Pour ceux qui font un détour par l’Institut français de Casablanca, un voyage s’impose, angoissant : l’exposition Ahlam Lemseffer.

Pour ceux qui font un détour par l’Institut français de Casablanca, un voyage s’impose, angoissant : l’exposition Ahlam Lemseffer. Si le nom de l’artiste d’origine jdidie était lié à un paysagisme tourmenté ou faussement quiet, c’est depuis belle lurette qu’elle a changé son fusil d’épaule, surfant sur les vagues tumultueuses de la condition humaine.

L’enchantement est au rendez-vous. Ayant atteint les rivages de la maturité, Lemseffer a créé un univers qui bouleverse les repères traditionnels que l’on applique à l’art : figuratif / abstrait, impressionniste / expressionniste…

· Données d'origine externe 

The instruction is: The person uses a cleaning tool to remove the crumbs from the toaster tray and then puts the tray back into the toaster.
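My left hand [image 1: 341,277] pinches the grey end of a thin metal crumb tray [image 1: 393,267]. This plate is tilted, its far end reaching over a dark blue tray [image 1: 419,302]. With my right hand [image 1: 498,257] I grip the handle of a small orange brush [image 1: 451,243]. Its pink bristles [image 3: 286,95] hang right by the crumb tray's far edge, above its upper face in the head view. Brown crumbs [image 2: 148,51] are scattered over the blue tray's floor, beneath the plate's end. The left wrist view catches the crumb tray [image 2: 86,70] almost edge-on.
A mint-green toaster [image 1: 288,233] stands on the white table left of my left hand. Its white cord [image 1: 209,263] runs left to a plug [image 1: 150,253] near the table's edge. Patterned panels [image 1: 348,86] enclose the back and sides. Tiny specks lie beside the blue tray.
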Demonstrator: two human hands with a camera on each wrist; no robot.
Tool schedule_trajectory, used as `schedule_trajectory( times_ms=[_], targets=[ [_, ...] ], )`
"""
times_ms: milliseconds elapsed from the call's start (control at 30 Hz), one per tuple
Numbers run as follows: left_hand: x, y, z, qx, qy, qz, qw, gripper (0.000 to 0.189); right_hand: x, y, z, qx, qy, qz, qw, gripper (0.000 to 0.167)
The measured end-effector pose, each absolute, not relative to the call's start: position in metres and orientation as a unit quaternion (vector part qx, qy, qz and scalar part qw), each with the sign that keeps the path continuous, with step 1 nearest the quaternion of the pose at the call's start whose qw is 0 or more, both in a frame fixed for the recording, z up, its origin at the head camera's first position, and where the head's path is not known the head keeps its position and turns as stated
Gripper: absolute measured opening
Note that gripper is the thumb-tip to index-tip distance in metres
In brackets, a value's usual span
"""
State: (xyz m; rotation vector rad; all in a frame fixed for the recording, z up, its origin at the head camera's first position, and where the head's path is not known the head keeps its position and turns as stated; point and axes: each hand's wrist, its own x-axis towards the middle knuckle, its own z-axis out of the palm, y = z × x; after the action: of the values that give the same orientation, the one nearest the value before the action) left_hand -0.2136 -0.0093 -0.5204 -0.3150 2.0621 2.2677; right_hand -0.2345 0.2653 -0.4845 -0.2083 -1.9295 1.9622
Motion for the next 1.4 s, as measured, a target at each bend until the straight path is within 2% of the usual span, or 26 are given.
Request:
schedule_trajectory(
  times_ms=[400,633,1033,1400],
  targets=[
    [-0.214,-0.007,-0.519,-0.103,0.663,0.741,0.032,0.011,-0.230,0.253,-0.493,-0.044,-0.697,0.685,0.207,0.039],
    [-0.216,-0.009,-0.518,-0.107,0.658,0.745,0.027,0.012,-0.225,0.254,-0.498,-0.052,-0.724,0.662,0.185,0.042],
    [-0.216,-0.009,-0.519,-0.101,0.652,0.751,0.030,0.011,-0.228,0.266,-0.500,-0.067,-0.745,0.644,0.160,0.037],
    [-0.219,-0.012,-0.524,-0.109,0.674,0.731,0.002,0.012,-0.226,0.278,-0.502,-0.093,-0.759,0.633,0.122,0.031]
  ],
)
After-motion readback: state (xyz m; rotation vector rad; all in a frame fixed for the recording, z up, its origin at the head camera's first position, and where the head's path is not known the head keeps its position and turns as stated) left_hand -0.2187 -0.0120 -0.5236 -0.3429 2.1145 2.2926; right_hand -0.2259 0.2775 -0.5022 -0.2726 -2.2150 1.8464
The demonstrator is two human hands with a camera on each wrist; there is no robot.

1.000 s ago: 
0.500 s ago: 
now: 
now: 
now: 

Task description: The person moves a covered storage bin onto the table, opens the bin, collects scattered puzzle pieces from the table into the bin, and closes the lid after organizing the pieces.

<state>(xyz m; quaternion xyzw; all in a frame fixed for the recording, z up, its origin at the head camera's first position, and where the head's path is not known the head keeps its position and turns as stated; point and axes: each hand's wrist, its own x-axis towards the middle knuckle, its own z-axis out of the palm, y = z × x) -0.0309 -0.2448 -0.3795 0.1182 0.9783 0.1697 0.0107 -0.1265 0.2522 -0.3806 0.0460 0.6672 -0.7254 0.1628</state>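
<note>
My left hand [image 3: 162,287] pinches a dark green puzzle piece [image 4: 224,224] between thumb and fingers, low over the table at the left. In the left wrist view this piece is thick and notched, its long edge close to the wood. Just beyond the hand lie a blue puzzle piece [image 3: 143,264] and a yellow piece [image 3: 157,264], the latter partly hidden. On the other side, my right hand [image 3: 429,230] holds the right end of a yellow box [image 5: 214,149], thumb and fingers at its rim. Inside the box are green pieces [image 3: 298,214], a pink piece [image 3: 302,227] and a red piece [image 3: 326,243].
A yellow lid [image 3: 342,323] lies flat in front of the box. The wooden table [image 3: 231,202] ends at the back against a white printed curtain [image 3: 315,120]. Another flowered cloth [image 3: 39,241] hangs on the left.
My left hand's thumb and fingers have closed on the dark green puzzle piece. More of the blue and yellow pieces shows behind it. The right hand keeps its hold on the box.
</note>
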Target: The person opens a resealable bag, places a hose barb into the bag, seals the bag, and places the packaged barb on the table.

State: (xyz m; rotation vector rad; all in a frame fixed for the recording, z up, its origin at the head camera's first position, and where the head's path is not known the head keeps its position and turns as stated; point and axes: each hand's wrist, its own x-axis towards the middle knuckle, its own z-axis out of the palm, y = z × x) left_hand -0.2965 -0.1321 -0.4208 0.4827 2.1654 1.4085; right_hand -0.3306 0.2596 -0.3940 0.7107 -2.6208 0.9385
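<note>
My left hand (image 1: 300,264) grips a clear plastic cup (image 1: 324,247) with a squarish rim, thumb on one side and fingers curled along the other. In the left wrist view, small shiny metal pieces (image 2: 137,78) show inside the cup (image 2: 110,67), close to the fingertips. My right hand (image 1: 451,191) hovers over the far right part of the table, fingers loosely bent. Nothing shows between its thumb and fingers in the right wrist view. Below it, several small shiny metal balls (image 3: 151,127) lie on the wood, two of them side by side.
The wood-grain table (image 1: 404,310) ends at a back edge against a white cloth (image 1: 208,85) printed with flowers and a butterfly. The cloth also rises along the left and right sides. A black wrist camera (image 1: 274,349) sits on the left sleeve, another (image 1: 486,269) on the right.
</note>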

Devant ses toiles, on ne pense souvent à rien, happé par les formes qui s’offrent à notre regard, pris entre l’envie d’en savoir plus et celle de ne plus respirer, pour ne pas se faire remarquer et méditer en silence sur ces vagues qui n’en sont peut-être pas, sur ce rouge obsédant qui fait saigner le tableau ou sur ces silhouettes ombreuses dressées telles des consciences vigilantes, à moins qu’elles n’incarnent les otages du mal pour lequel l’humanité semble aujourd’hui plus que jamais être fascinée. A voir toutes affaires cessantes.